I always thought I would marry a man who has a heart for the same people group as I do–immigrants, refugees, abuelitas. That we would go traipsing off to Guatemala or Mexico or inner-city somewhere to “really make a difference” for the marginalized.
Today at church the pastor called us to serve, to be ministers, to usher in the Kingdom of Heaven, RIGHT WHERE WE ARE.
Even if we’re not where we want to be. Even if we’re not in our dream job or ideal living situation or working with our “target population” just yet.
People–the people right in front of us–matter most.
I was convicted.
You see, I’m in grad school on my way to (hopefully) landing a job where I can work with refugees. But I’m not there yet. Right now I’m working with mostly well-off international college students from countries like Kuwait and Saudi Arabia. I’m writing lesson plans for hypothetical classes in my teacher training classes and grading hundreds of essays for students who just want to tick off a GE requirement.
In the midst of studying and paper writing and correcting grammar mistakes, I’ve lost sight that this place matters. This interim, this training ground, this place that I am currently in, matters.

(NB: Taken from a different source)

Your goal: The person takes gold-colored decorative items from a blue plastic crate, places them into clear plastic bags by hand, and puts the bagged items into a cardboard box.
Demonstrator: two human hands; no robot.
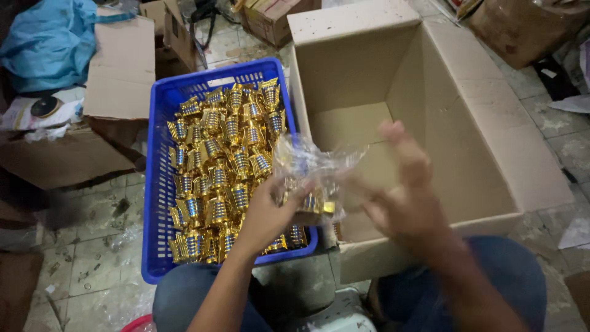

And not just as a means to end. A means to transforming the lives of refugees. My time at SDSU, right now, can be a destination in itself. A place to see God work. A place to serve and grow and plant deep roots. To usher in the Kingdom of Heaven here on Earth.
My Kuwaiti students who talk back and the tedious hours I spend planning curriculum–ALL MATTER.
And that’s the area where my future husband blows me out of the water.
He may not be called to a particular people group or have the same international justice outlook as I do, but he is so faithful in the here and now. To the people right in front of him.
He treats everyone with respect and kindness. He’s generous to all.
As much as I theorize about poverty and social justice, he works diligently, humbly to serve those right in front of him.
Of course I still think it’s important to look outward. To be challenged. To reach beyond the comfort of our own friends and neighborhoods. To see the unseen and offer a listening ear to the unheard. To make a conscious effort to go where God is calling us, even if it’s uncomfortable. To daily ask for the scales and blinders to drop from our eyelids.
I’m that much more excited to ask these questions and to seek my/our calling with a man who daily teaches me how to be faithful in the smalls things, how to love when no one is watching, and how to live like all places–all people–matter.